Applying these principles to the case at hand, we conclude that Sprewell’s latest challenge to his convictions is procedurally barred.  As noted by the State, the issue of whether Sprewell’s pleas were knowingly, voluntarily, and intelligently entered was already litigated and cannot be relitigated now.  Id.  Likewise, we have already concluded that postconviction counsel’s decision not to raise a claim of ineffective assistance of trial counsel in conjunction with the motion to withdraw was a reasonable tactical decision.  To the extent that Sprewell’s motion presents any new issues, he has not demonstrated a sufficient reason for failing to raise them earlier.  See Escalona-Naranjo, 185 Wis. 2d at 185.  For these reasons, we are satisfied that the circuit court properly denied Sprewell’s motion. 

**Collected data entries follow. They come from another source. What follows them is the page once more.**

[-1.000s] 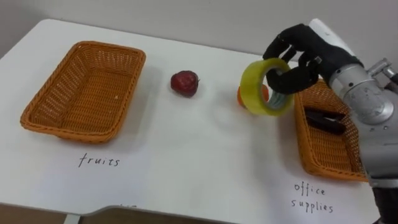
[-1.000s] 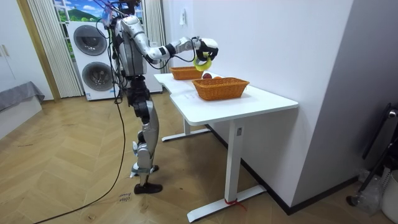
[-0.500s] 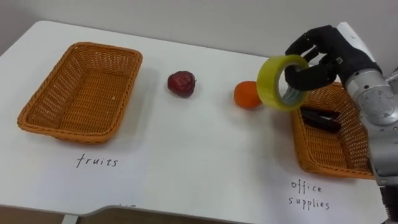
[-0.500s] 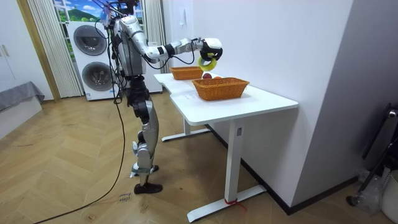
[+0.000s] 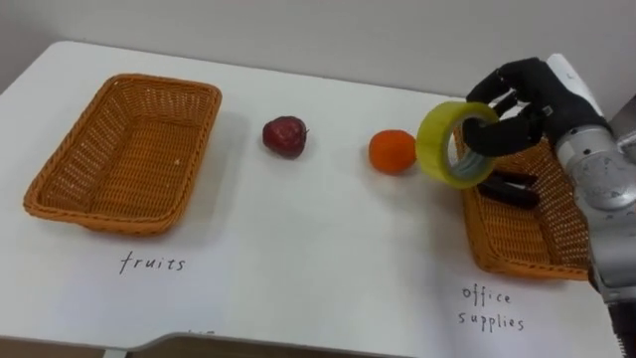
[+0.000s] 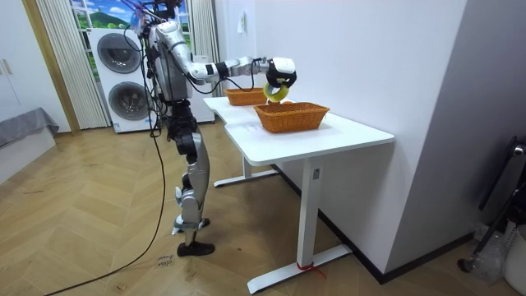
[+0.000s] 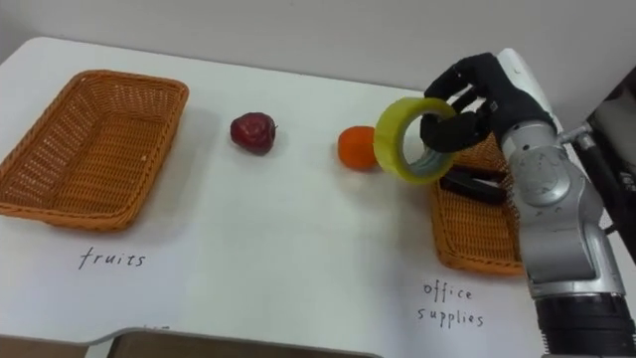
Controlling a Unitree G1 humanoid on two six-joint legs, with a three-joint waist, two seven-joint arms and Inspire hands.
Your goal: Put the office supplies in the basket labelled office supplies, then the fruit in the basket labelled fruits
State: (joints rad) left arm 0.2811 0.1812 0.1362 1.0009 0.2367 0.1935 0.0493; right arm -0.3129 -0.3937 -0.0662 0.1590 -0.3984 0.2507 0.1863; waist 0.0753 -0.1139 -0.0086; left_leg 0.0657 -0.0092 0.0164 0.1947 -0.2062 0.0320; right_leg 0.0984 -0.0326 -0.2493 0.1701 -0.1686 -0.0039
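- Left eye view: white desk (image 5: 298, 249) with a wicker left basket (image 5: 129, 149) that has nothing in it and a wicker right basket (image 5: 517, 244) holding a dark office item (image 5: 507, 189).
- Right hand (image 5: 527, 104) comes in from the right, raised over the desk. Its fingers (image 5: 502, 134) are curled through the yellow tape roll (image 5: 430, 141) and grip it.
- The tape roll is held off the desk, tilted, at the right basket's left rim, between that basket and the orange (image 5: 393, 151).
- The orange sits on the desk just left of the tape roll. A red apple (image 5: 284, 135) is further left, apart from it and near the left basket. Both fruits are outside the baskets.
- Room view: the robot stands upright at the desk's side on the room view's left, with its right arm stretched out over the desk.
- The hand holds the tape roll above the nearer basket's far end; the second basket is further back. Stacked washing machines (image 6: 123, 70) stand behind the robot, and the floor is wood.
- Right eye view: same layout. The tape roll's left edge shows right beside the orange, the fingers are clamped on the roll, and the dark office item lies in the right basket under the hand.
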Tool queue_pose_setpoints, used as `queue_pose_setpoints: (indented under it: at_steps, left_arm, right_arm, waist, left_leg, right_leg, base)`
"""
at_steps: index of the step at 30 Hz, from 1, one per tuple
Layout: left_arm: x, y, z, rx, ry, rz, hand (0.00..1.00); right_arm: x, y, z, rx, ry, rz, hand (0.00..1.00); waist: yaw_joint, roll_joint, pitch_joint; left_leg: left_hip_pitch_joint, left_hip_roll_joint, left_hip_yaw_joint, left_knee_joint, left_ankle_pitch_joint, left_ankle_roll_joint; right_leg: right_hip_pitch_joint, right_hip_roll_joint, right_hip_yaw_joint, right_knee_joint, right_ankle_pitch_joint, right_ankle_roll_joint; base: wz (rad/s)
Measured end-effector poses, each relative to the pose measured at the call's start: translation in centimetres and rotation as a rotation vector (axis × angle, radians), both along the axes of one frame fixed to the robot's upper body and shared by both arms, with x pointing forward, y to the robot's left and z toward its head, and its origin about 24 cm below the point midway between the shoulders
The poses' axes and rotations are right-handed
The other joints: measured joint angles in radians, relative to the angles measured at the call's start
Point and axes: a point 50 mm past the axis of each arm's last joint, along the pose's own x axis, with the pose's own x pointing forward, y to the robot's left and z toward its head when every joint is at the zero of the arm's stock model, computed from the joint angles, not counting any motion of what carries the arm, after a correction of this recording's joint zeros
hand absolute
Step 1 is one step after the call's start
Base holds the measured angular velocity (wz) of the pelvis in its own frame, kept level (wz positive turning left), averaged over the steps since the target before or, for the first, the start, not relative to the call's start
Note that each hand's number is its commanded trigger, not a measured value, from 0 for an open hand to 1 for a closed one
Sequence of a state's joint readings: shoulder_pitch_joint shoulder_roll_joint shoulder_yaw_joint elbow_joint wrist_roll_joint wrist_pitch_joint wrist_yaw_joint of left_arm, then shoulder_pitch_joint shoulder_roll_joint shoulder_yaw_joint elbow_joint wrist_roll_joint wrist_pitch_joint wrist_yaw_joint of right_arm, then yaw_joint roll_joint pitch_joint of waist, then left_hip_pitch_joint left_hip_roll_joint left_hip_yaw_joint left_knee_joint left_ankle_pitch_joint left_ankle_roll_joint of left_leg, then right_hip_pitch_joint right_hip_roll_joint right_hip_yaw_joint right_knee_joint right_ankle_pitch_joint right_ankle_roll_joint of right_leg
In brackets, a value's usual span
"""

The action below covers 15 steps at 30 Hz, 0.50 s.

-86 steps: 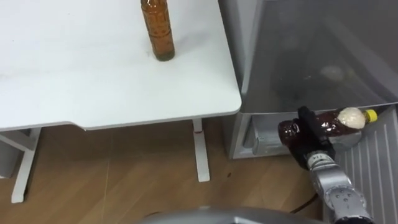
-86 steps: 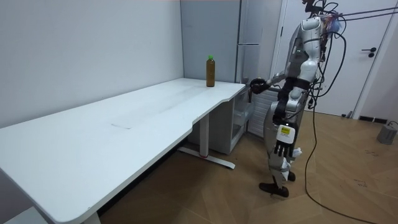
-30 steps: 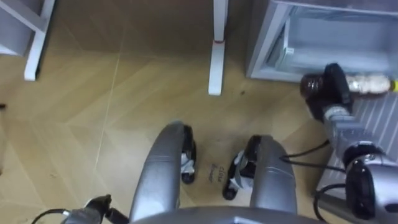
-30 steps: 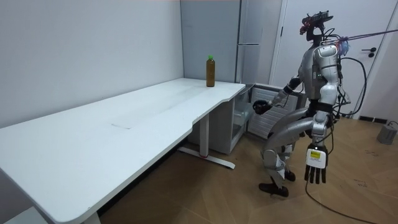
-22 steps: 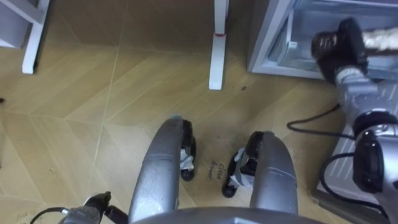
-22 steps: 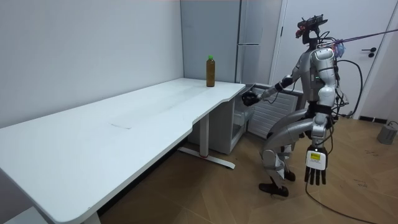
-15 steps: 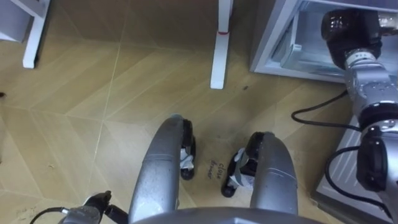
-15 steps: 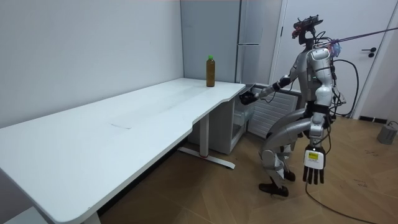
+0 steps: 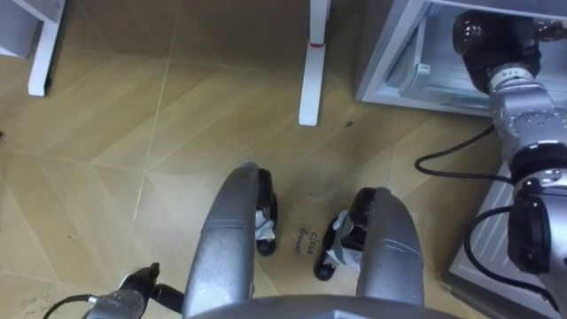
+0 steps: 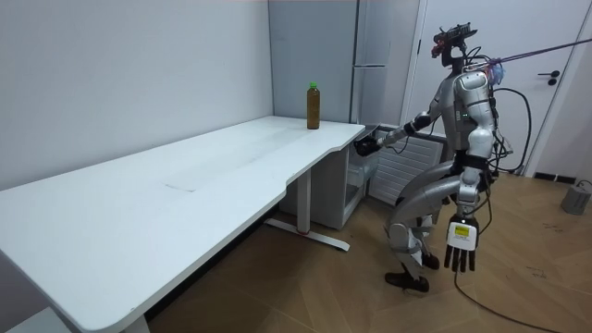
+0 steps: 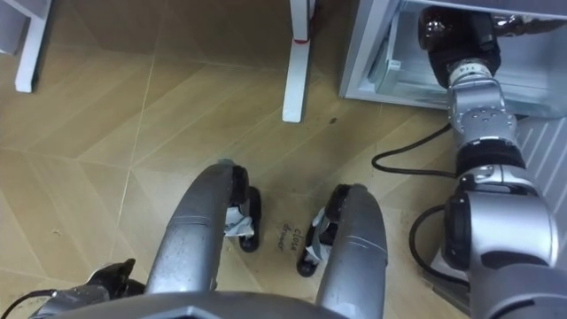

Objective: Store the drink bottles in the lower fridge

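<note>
My right hand (image 9: 490, 39) reaches forward into the open lower fridge compartment (image 9: 416, 55), shut on a brown drink bottle (image 9: 546, 27) that lies sideways; most of the bottle is hidden behind the hand and the top edge of the view. In the right eye view the same hand (image 11: 450, 35) holds the bottle (image 11: 524, 26) just inside the opening. A second brown bottle with a green cap (image 10: 314, 105) stands upright near the far corner of the white table (image 10: 185, 185). My left hand (image 10: 460, 243) hangs at my side, open. I stand crouched with bent knees before the fridge (image 10: 375, 92).
A white table leg (image 9: 310, 62) stands on the wooden floor just left of the fridge. The ribbed inside of the open fridge door (image 9: 483, 261) is at my right. A white door (image 10: 555, 83) is behind me in the room view.
My right arm has pushed the bottle up and forward, from in front of the fridge opening into it. In the room view I have bent my knees and leaned toward the fridge.
</note>
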<state>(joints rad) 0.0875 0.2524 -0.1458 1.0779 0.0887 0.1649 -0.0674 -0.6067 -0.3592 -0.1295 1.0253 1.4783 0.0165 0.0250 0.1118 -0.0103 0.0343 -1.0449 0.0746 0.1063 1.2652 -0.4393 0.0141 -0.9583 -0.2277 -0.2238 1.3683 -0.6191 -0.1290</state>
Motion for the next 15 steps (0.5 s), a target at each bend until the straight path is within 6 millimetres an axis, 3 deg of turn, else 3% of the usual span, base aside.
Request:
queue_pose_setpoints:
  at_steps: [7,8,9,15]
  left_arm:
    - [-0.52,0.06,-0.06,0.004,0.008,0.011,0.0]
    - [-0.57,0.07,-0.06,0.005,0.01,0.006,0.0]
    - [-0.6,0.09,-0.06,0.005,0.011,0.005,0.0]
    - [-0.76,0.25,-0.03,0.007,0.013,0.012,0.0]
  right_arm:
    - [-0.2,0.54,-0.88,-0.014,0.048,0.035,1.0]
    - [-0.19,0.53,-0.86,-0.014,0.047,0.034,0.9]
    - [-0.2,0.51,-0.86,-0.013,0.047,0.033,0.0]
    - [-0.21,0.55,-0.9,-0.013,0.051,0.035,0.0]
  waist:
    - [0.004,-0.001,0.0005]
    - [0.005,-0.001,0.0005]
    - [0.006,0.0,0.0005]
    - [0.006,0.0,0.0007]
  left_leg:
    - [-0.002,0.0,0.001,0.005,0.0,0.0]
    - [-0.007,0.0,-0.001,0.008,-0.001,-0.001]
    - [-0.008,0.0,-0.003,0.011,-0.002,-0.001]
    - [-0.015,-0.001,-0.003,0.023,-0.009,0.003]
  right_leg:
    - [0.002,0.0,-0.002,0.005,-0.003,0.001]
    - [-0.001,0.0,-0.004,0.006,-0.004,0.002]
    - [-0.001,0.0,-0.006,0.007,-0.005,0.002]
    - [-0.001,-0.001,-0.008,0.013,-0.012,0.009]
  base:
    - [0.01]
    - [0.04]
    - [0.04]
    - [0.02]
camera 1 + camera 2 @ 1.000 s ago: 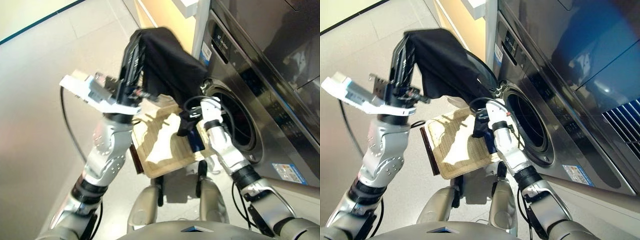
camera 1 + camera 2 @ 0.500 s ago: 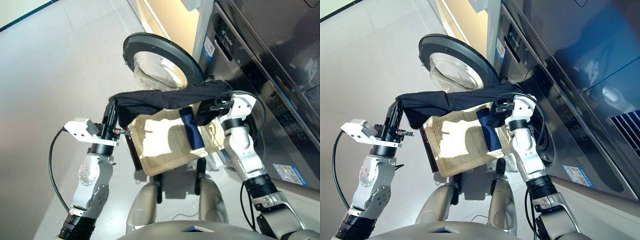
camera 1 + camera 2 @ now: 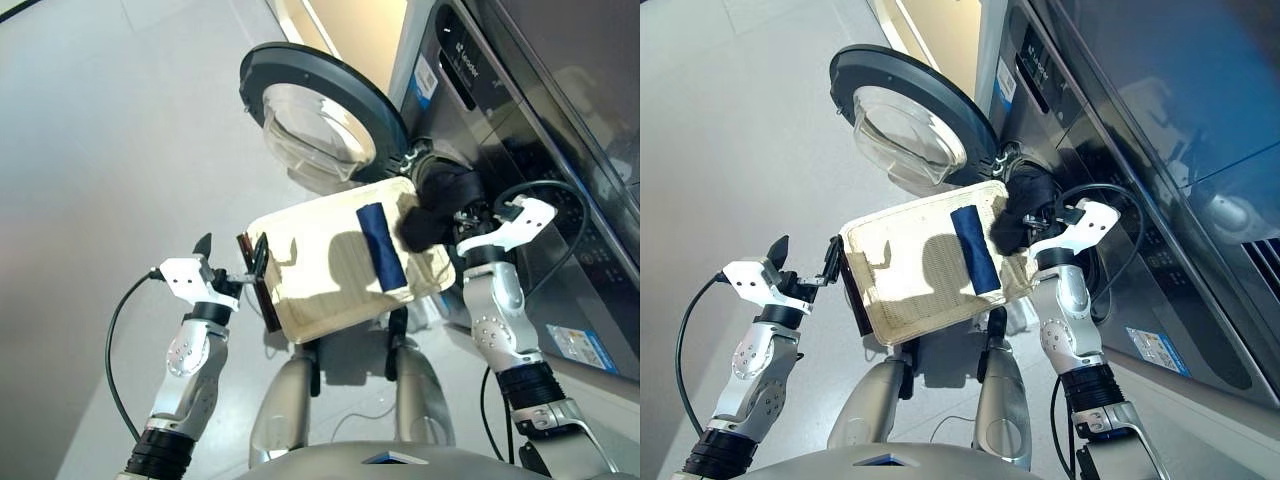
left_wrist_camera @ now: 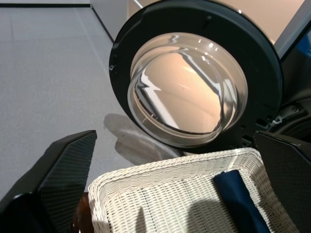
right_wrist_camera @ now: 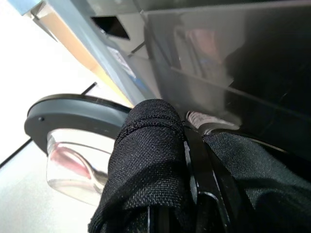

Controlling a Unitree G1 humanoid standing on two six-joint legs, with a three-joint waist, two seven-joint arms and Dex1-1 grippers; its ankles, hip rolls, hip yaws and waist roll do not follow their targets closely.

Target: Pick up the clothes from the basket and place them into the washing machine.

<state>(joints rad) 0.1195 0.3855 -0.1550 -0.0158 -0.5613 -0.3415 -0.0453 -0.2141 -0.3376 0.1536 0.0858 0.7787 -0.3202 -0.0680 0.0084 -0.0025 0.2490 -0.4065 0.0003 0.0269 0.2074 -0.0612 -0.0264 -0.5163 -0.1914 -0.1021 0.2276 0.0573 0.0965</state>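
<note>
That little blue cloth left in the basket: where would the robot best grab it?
Probably at the middle of the navy blue cloth, coming down from above. It lies flat as a narrow folded strip on the basket floor, so jaws set across its short width should close around it. The left gripper is open and free; the right gripper holds the black cloth.

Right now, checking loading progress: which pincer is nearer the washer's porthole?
Right. The right pincer, holding the black cloth, is at the porthole; the left pincer hangs open beyond the basket.

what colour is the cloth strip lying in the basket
Navy blue cloth strip, clearest in the right eye view.
</note>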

Upon the foregoing reasons,

IT IS ORDERED that the order of the circuit court is summarily affirmed, pursuant to Wis. Stat. Rule 809.21.


 

Diane M. Fremgen

Clerk of Court of Appeals



[1]  All references to the Wisconsin Statutes are to the 2011-12 version.

[2]  Postconviction counsel believed that, if called, trial counsel would have testified that he did explain many of the things to Sprewell that Sprewell claimed he did not know.

[3]  Sprewell submits that he was under the influence of medication at the time he entered his pleas.  The circuit court, of course, was aware of Sprewell’s medication when it denied his original motion to withdraw his pleas.